The nominal species, Lepidonotus pomareae, and the subspecies, L. p. panamensis, both have branchial filaments between successive parapodia (Fig. 16F). However, because the features of L. pomarae panamensis are the same as those shown by C. pilosus in prostomium (Fig. 16A), elytral ornamentation (Figs 15 A–D; 16B–E), notochaetae and neurochaetae (Fig. 16G, H), the subspecies deserved to be raised in status as a full species, as correctly indicated by Hartman (1948) as C. panamensis (Hartman, 1939) . Nevertheless, this species shares the same morphological pattern with C. pilosus (Treadwell, 1937) and it is herein regarded as a junior synonym of the latter.

Furthermore, it is interesting to note that in the USNM in Washington (USNM 47981), there is another specimen incorrectly labeled as the holotype of Lepidonotus panamensis Hartman, 1939, collected in Honda Bay, near Coiba Island (R/V Velero III, Sta. 861-38).
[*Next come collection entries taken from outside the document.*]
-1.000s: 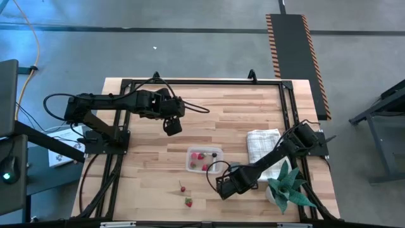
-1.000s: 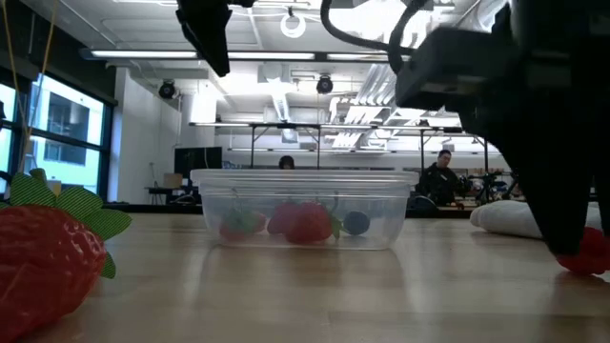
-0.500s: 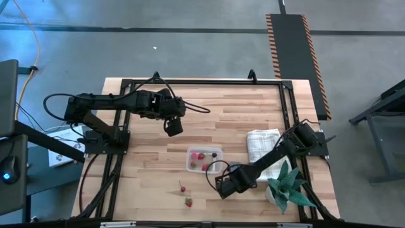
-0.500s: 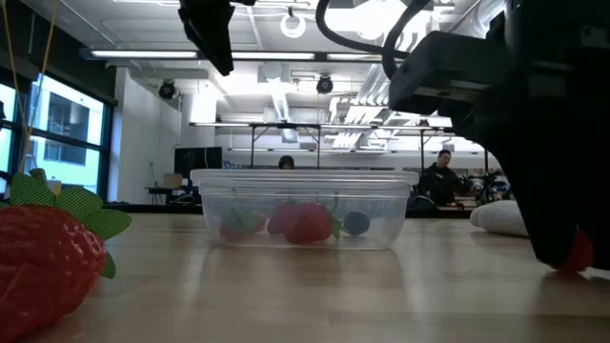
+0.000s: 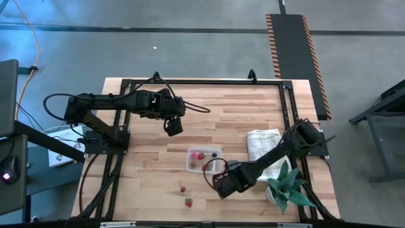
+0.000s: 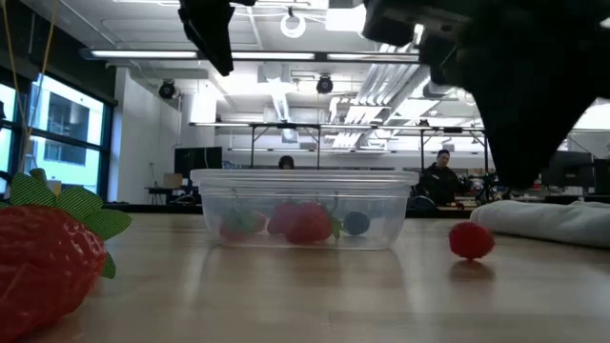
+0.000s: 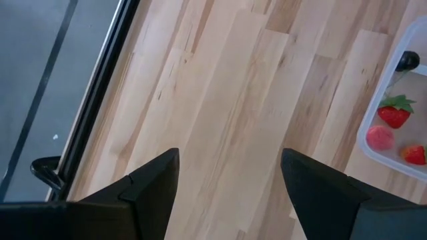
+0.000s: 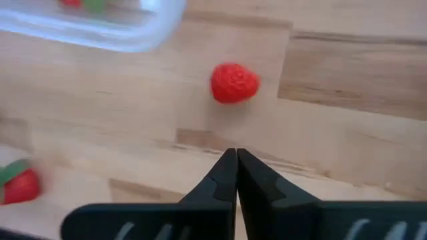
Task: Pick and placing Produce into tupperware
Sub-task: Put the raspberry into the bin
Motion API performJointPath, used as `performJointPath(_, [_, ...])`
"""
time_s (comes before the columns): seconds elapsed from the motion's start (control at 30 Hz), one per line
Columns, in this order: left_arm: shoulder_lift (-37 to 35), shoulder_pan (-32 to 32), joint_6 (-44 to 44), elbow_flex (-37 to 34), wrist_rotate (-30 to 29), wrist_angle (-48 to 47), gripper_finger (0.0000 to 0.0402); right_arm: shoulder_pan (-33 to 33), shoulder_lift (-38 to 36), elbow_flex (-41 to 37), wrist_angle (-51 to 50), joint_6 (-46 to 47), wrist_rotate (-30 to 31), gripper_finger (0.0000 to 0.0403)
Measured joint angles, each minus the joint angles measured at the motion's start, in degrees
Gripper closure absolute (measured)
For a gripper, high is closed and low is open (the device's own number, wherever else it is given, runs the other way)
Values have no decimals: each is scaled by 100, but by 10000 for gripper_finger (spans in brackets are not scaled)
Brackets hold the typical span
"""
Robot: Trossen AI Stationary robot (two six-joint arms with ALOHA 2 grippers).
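Observation:
The clear tupperware (image 5: 204, 159) stands on the table's middle with several fruit pieces in it: a strawberry (image 7: 395, 113), a pinkish piece (image 7: 380, 137) and a dark berry (image 7: 407, 61). My right gripper (image 8: 235, 170) is shut and empty, raised above the table just near-right of the tupperware (image 5: 219, 184). A small red fruit (image 8: 233, 83) lies free on the wood ahead of its fingertips; it also shows in the low view (image 6: 472, 240). Two strawberries (image 5: 183, 188) (image 5: 188, 202) lie near the front edge. My left gripper (image 7: 230, 180) is open and empty, high above bare wood, far-left of the tupperware (image 5: 172, 126).
A white checked cloth (image 5: 262, 144) lies right of the tupperware, and a green spiky plant (image 5: 288, 183) stands at the near right corner beside my right arm. A black frame (image 5: 202, 81) runs around the table. Bare wood lies left of the tupperware.
My right gripper has risen from the table and gone a little toward the left edge. The small red fruit that was at its fingertips now lies free on the wood, shifted toward the tupperware.

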Motion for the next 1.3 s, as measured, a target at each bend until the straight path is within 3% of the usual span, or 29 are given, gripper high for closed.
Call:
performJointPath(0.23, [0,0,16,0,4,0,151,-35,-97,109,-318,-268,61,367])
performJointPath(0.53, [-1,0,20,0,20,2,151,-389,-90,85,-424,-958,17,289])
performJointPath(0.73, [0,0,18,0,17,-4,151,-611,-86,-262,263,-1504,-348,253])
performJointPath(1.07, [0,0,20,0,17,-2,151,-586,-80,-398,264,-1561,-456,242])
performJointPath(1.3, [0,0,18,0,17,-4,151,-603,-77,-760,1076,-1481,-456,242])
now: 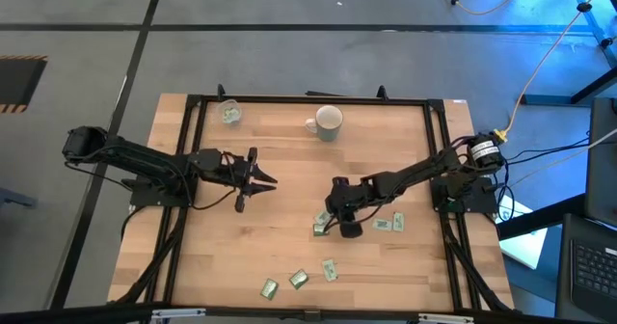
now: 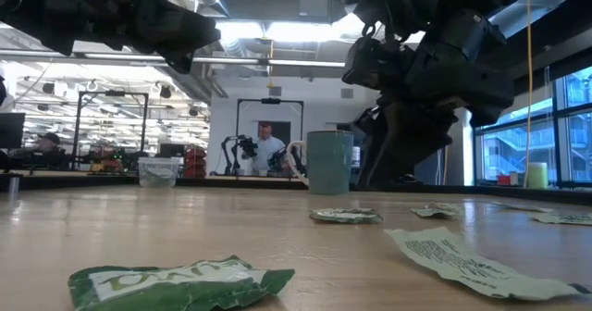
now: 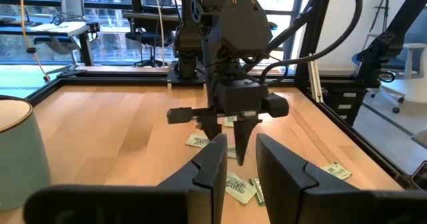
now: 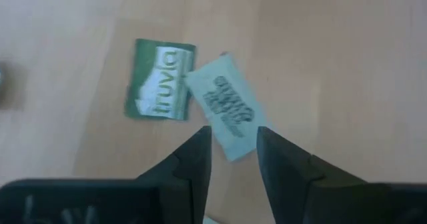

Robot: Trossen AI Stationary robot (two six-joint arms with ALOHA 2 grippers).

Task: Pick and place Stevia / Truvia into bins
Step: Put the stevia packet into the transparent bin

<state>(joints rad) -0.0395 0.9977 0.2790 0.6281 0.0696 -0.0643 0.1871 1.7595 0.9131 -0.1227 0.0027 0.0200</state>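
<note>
The right gripper (image 4: 233, 159) hangs low-centre, fingers released, straddling a pale printed paper sachet (image 4: 228, 106) for pickup; the left gripper (image 1: 258, 179), fingers part-open and empty, waits mid-left.

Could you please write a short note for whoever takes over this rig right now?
Right gripper: jaws open, pointing down just over two overlapping sachets near mid-table, holding nothing.
Left gripper: hovers left of centre; jaws slightly apart, nothing seen between them.
Bins: clear cup at the far left corner, with some green sachets inside; mug at far centre, contents not visible.
Left to do: loose sachets remain on the table, two by the right gripper and three near the front edge. Next is probably closing on the pair under the right gripper.
</note>
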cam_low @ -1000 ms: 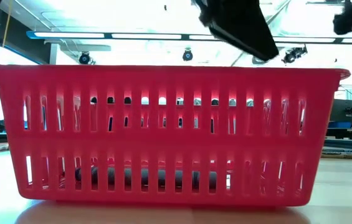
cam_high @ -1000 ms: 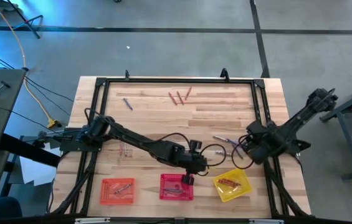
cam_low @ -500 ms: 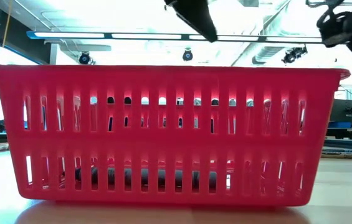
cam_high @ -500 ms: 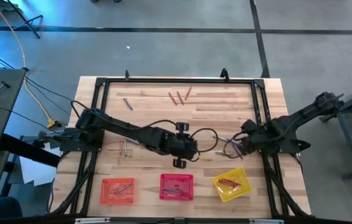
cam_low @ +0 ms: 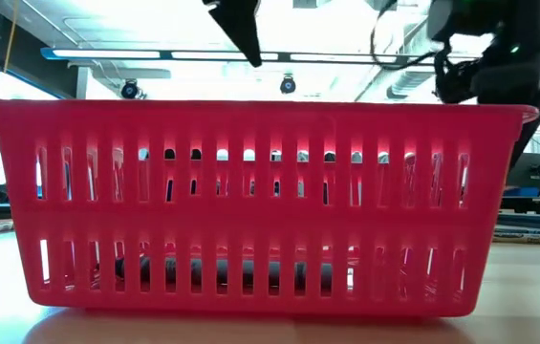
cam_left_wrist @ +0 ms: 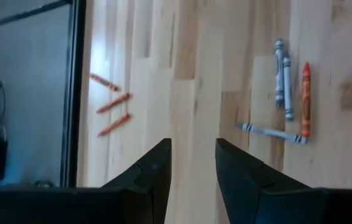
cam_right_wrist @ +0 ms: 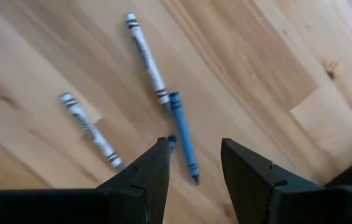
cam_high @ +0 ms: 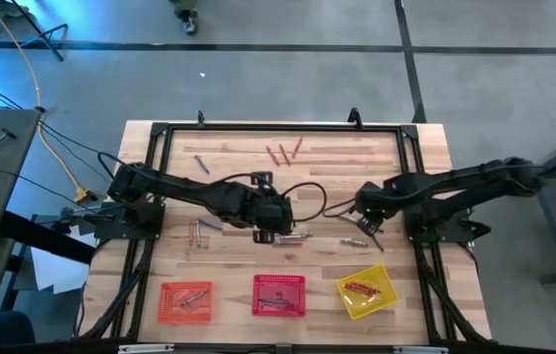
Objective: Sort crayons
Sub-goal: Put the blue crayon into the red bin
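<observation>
Crayons lie loose on the wooden table. Three reddish-orange ones (cam_high: 282,152) lie at the far middle and a bluish one (cam_high: 202,163) at the far left. A grey and orange group (cam_high: 199,231) lies left of centre, and a grey one (cam_high: 293,237) at the centre. My left gripper (cam_high: 263,232) is open and empty above the table's middle; its wrist view shows the group (cam_left_wrist: 288,99). My right gripper (cam_high: 367,222) is open above a blue crayon (cam_right_wrist: 182,137), with two grey crayons (cam_right_wrist: 146,62) (cam_right_wrist: 91,130) beside it. Whether its fingers touch the blue crayon cannot be told.
Along the near edge stand three mesh baskets holding crayons: orange (cam_high: 186,300), red (cam_high: 279,295) and yellow (cam_high: 366,290). The red basket (cam_low: 250,201) fills the low view. A black frame (cam_high: 278,126) borders the table. Bare wood lies between the crayon groups.
My left gripper has gone from above the red basket toward the far edge and the left, to over the table's middle. My right gripper has reached from the right edge toward the left, over the blue and grey crayons.
</observation>
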### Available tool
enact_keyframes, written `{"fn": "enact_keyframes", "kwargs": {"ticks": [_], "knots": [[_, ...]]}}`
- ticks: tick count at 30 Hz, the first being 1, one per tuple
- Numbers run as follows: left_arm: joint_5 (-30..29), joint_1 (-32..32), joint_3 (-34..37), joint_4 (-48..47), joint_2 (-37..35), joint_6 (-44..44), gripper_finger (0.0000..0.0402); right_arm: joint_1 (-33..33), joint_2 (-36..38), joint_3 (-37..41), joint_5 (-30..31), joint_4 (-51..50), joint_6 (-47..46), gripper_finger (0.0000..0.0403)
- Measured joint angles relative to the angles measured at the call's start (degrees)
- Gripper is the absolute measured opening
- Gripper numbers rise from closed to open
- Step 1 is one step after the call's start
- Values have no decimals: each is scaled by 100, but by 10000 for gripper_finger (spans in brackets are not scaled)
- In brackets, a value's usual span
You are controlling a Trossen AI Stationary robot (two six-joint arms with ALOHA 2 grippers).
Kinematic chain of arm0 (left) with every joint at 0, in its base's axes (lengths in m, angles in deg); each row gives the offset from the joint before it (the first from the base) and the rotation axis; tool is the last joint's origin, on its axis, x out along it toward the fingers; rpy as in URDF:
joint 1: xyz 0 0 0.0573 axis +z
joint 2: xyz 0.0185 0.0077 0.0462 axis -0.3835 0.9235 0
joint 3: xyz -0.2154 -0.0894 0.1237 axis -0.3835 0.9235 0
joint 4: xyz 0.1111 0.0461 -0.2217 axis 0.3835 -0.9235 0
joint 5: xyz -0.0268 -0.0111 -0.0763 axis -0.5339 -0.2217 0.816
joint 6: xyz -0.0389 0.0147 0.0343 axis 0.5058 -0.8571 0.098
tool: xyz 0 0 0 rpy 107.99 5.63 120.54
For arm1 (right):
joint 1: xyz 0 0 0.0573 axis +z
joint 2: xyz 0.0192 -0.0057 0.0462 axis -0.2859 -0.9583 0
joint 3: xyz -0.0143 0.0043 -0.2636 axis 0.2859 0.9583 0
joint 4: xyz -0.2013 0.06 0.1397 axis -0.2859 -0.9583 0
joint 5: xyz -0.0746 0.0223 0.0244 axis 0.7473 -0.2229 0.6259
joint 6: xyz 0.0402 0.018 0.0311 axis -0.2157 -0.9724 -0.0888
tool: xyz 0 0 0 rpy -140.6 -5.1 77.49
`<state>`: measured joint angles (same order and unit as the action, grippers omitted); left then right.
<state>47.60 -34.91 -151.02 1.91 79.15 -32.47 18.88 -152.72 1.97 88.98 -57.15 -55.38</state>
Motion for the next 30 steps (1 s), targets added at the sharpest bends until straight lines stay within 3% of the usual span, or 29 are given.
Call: {"fn": "enact_keyframes", "kwargs": {"ticks": [5,10,21,30], "knots": [[-163,-2,0,-479,-52,298,108,-371,-421,0,-24,54,367,138],[-297,-2,0,-1117,-47,694,108,-423,-725,2,-467,113,367,138],[-646,-46,0,-1461,-47,823,108,-26,-831,310,-1186,139,-398,138],[-828,-42,0,-1547,-47,838,108,395,-831,671,-1518,822,-984,138]]}}
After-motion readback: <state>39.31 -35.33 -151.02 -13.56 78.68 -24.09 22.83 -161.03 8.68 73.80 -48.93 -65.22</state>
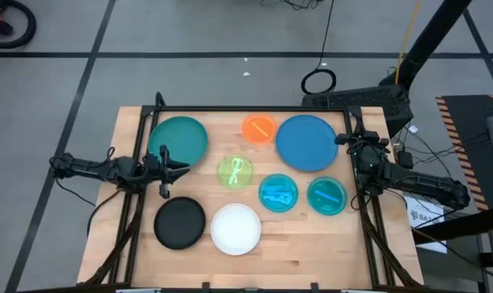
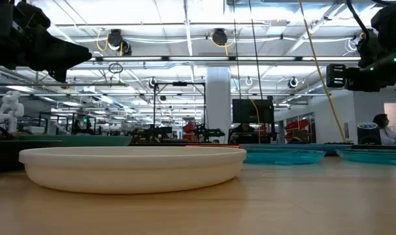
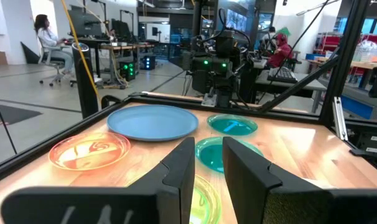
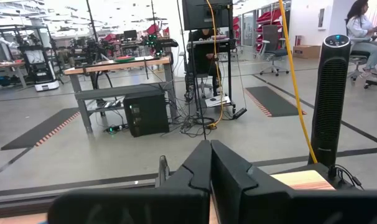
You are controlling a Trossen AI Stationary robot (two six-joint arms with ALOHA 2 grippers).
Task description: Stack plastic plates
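Observation:
Eight plastic plates lie flat and apart on the wooden table (image 1: pixel 311 252): dark teal (image 1: pixel 178 138), orange (image 1: pixel 259 129), blue (image 1: pixel 307 142), lime green (image 1: pixel 235 172), two cyan (image 1: pixel 277 194) (image 1: pixel 327 196), black (image 1: pixel 180 222) and white (image 1: pixel 235 229). My left gripper (image 1: pixel 180 167) hovers level at the table's left side, between the teal and black plates. It is open (image 3: pixel 208 163) with nothing between its fingers. My right gripper (image 1: pixel 350 137) hovers at the right side beside the blue plate, shut (image 4: pixel 210 163) and pointing past the table's far edge.
A black frame (image 1: pixel 255 109) runs along the table's far edge and down both sides. A tower fan (image 4: pixel 330 99) and cables stand on the floor beyond the far right corner. People sit at desks far off in the room.

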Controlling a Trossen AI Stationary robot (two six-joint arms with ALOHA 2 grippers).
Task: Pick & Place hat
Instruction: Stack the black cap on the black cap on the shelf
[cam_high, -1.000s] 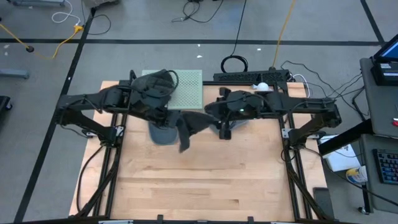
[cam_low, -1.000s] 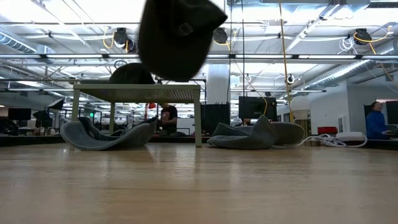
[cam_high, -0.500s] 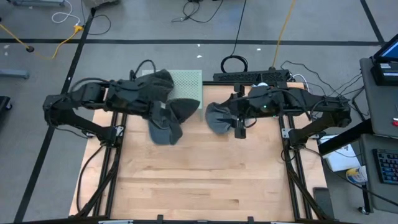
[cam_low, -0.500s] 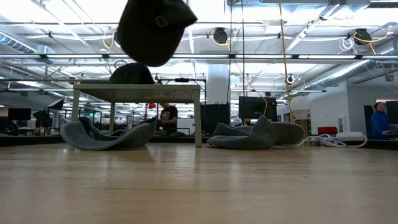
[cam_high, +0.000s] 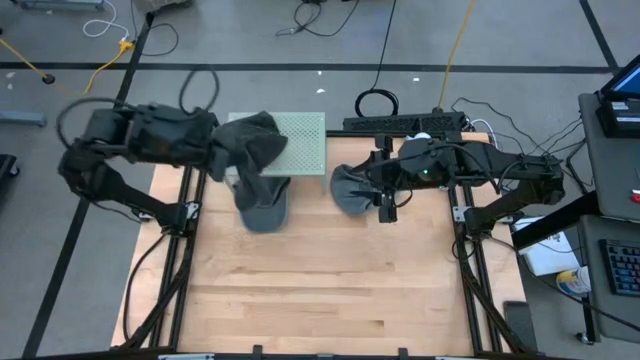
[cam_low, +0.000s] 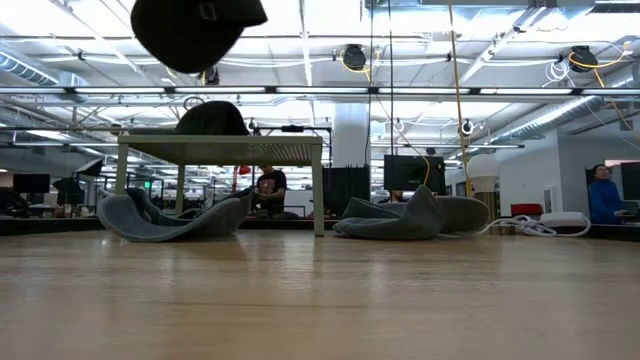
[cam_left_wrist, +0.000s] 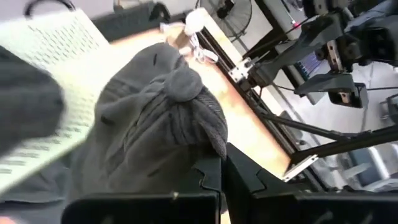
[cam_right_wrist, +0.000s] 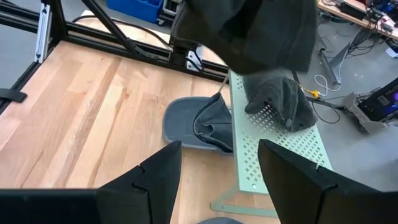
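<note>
Left tool (cam_left_wrist: 217, 180) clamped on dark hat (cam_high: 255, 150) above rack (cam_high: 305, 140); placing left. Right tool (cam_right_wrist: 214, 171) open, idle.

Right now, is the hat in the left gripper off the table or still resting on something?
Off the table. The hat hangs high above the rack in the low view, pinched in the left gripper.
</note>
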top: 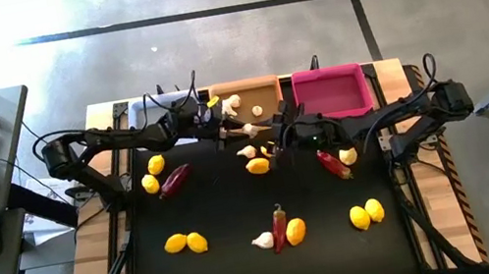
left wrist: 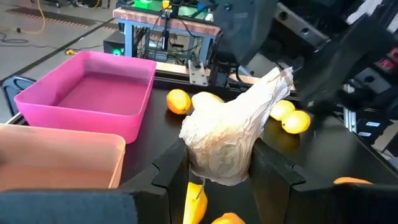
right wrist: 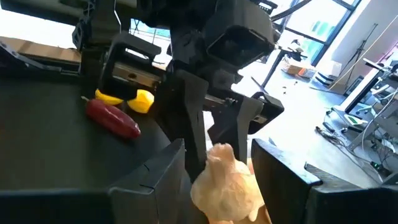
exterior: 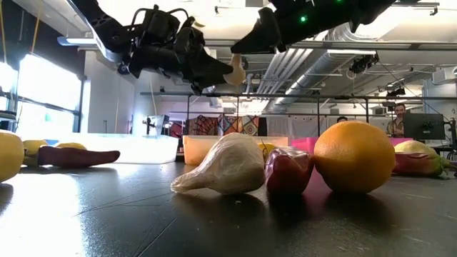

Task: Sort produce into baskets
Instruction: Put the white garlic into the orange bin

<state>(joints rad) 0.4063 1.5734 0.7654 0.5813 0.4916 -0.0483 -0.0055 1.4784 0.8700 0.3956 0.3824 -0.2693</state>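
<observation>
A white garlic bulb (left wrist: 230, 137) hangs in the air in front of the orange basket (top: 244, 85), between my two grippers, which meet tip to tip. My left gripper (left wrist: 224, 167) comes from the table's left and is shut on the bulb. My right gripper (right wrist: 221, 169) comes from the table's right; its fingers stand apart on either side of the same garlic (right wrist: 227, 183). Two more garlic bulbs (top: 232, 102) lie in the orange basket. A white basket (top: 143, 112) and a pink basket (top: 328, 73) flank it. Lemons, chilis and garlic lie scattered on the black table. My left gripper pinches the garlic's fat round body (left wrist: 205, 155) between its two fingers, reaching in nearly level from the table's left. The bulb is lifted clear of the table, its papery stem end (left wrist: 280, 78) pointing away toward my right gripper. My right gripper's fingers (right wrist: 168, 174) flank the garlic; whether they touch it I cannot tell.
On the table below the grippers lie a garlic bulb (top: 247, 151) and a lemon (top: 257, 166). Chilis lie at left (top: 175, 179), right (top: 334, 163) and near centre (top: 279, 226). Lemon pairs sit near left (top: 187, 243) and near right (top: 367, 214).
</observation>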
Hartman (1939: 44) included three specimens for her Lepidonotus pomareae panamensis, two from Station 863-38, and one from station 254-34, with no specimen from any other locality (station 861-38). Consequently, that additional USNM specimen cannot be the holotype (ICZN 1999, Art. 73.1).

It must be indicated that in C. pomareae (Kinberg, 1856), elytra of median segments only have bulbous microtubercles with thick tips, whereas in posterior elytra the prominent conical macrotubercles are basally spinous with long, smooth tips (see below), and these macrotubercles are not present in C. pilosus .

Type locality. Arena Bank (23°29’ N, 109°24’ W), Gulf of California .

Distribution. Gulf of California and Bahía Honda, Panama.